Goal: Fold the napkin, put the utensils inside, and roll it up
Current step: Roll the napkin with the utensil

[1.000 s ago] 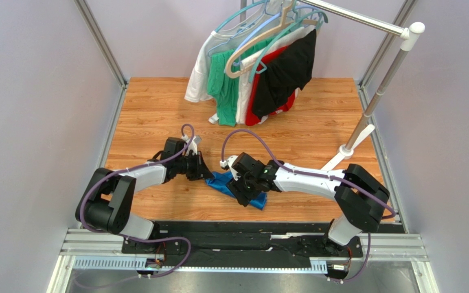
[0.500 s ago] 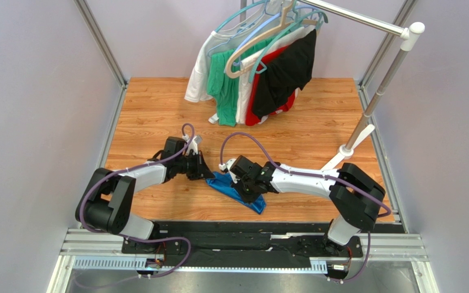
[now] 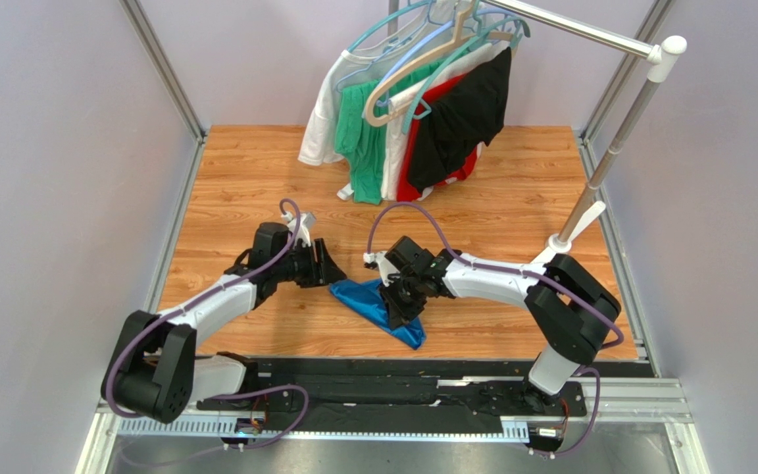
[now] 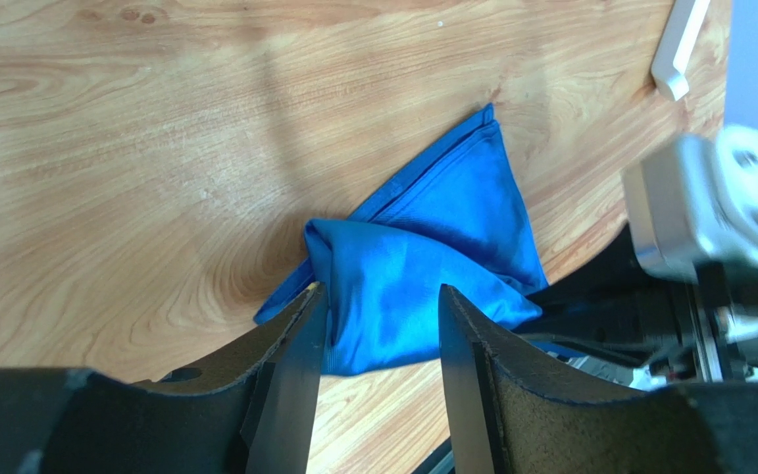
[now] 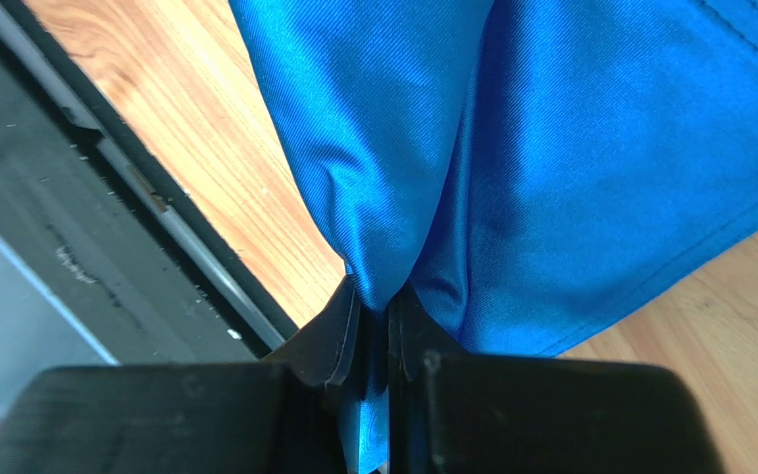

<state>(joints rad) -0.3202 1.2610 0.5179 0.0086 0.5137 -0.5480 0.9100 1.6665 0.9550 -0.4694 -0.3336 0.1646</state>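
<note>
Napkin (image 3: 378, 304) lies on the table (image 3: 245, 178), bunched into a rough blue triangle, 1 layer folded over another. A hemmed edge shows along its far side in the left wrist view.

Right gripper (image 3: 400, 306) sits on top of the napkin's right half. Its 2 fingers (image 5: 338, 331) are clamped together on a pinched ridge of napkin, and the cloth fans out from the pinch in 2 shiny folds.

Left gripper (image 3: 336, 275) is just off the napkin's left corner, pointing at it. Its jaws stand apart. In the left wrist view the napkin's rounded fold shows in the gap between the fingers (image 4: 299, 365). Can't tell if either finger touches the cloth.

The black base strip (image 3: 353, 367) runs just beyond the napkin's near tip.

Garments (image 3: 442, 123) in white, green, red and black hang well beyond the napkin's far side. They are on hangers (image 3: 403, 59) under a rail (image 3: 591, 35). The rail's post (image 3: 610, 148) comes down to the right of the napkin, and its white foot (image 3: 551, 252) rests on the table.

A purple cable (image 3: 403, 209) loops over the right arm just past the napkin.
</note>
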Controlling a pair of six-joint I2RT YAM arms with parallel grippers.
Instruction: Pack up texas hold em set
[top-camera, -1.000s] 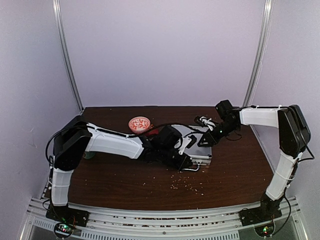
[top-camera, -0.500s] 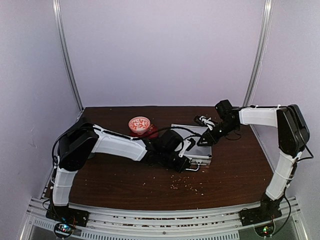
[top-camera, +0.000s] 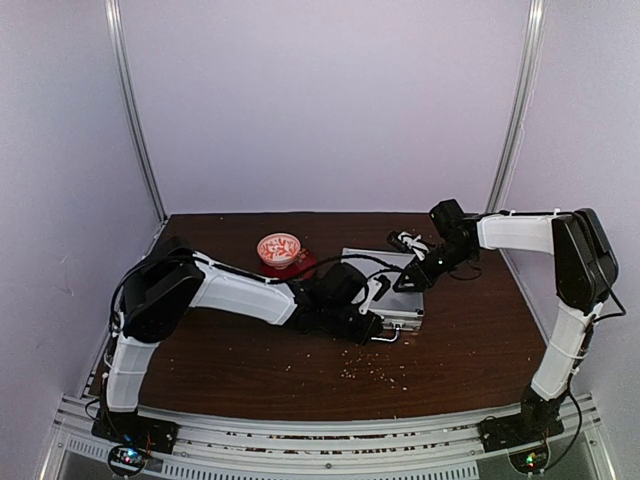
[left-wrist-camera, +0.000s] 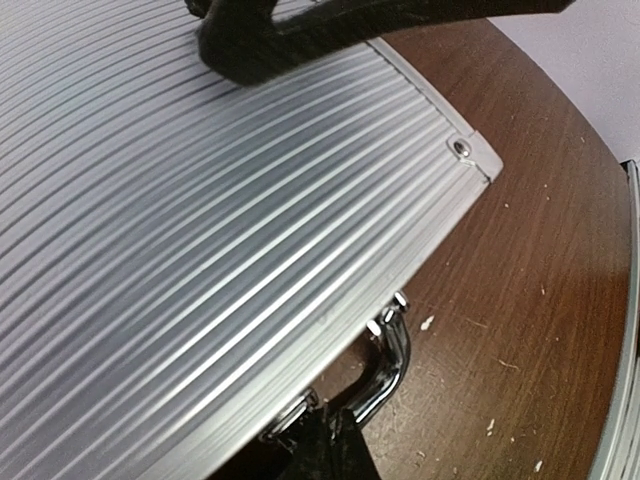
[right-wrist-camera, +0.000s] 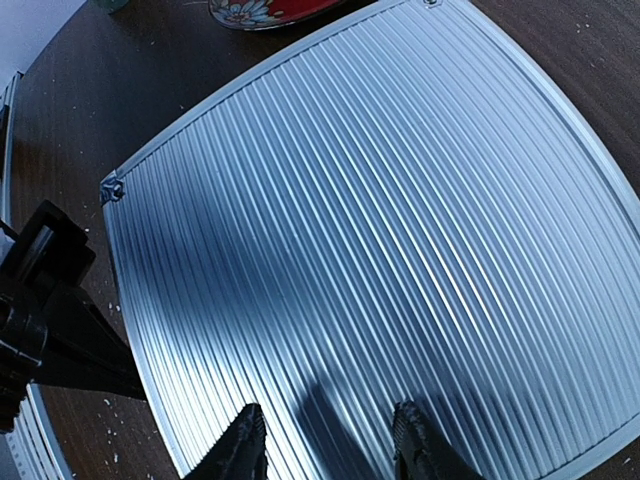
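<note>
Left wrist view showed the handle (left-wrist-camera: 390, 350) of the briefcase (left-wrist-camera: 200, 250), right wrist didn't. Left gripper (top-camera: 368, 322) reached low beside it, pressed together; right gripper (right-wrist-camera: 328, 412) hung spread over the lid.

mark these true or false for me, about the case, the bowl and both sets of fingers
1. The briefcase lies closed and flat on the table. True.
2. The right fingers grip a poker chip. False: they stand apart over the ribbed lid with nothing between them.
3. The bowl sits on top of the lid. False: it stands on the table beyond the case's far edge.
4. The left fingers are at the case's near edge, beside the chrome handle. True.
</note>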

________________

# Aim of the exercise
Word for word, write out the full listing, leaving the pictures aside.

# Solution
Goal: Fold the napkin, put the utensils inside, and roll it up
Current step: Roll the napkin with the utensil

[1.000 s ago] 
[0.500 s ago] 
[now] 
[now] 
[now] 

<state>(joints rad) -0.3202 1.2610 0.5179 0.0086 0.5137 -0.5480 0.9100 1.6665 0.9550 -0.4694 -0.3336 0.1646</state>
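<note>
Napkin (image 3: 378, 304) lies on the table (image 3: 245, 178), bunched into a rough blue triangle, 1 layer folded over another. A hemmed edge shows along its far side in the left wrist view.

Right gripper (image 3: 400, 306) sits on top of the napkin's right half. Its 2 fingers (image 5: 338, 331) are clamped together on a pinched ridge of napkin, and the cloth fans out from the pinch in 2 shiny folds.

Left gripper (image 3: 336, 275) is just off the napkin's left corner, pointing at it. Its jaws stand apart. In the left wrist view the napkin's rounded fold shows in the gap between the fingers (image 4: 299, 365). Can't tell if either finger touches the cloth.

The black base strip (image 3: 353, 367) runs just beyond the napkin's near tip.

Garments (image 3: 442, 123) in white, green, red and black hang well beyond the napkin's far side. They are on hangers (image 3: 403, 59) under a rail (image 3: 591, 35). The rail's post (image 3: 610, 148) comes down to the right of the napkin, and its white foot (image 3: 551, 252) rests on the table.

A purple cable (image 3: 403, 209) loops over the right arm just past the napkin.
</note>
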Controlling a pair of six-joint I2RT YAM arms with parallel grippers.
Instruction: Pack up texas hold em set
[top-camera, -1.000s] 
[top-camera, -0.500s] 
[top-camera, +0.000s] 
[left-wrist-camera, +0.000s] 
[right-wrist-camera, +0.000s] 
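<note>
Left wrist view showed the handle (left-wrist-camera: 390, 350) of the briefcase (left-wrist-camera: 200, 250), right wrist didn't. Left gripper (top-camera: 368, 322) reached low beside it, pressed together; right gripper (right-wrist-camera: 328, 412) hung spread over the lid.

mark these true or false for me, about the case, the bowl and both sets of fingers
1. The briefcase lies closed and flat on the table. True.
2. The right fingers grip a poker chip. False: they stand apart over the ribbed lid with nothing between them.
3. The bowl sits on top of the lid. False: it stands on the table beyond the case's far edge.
4. The left fingers are at the case's near edge, beside the chrome handle. True.
</note>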

This finishes the answer.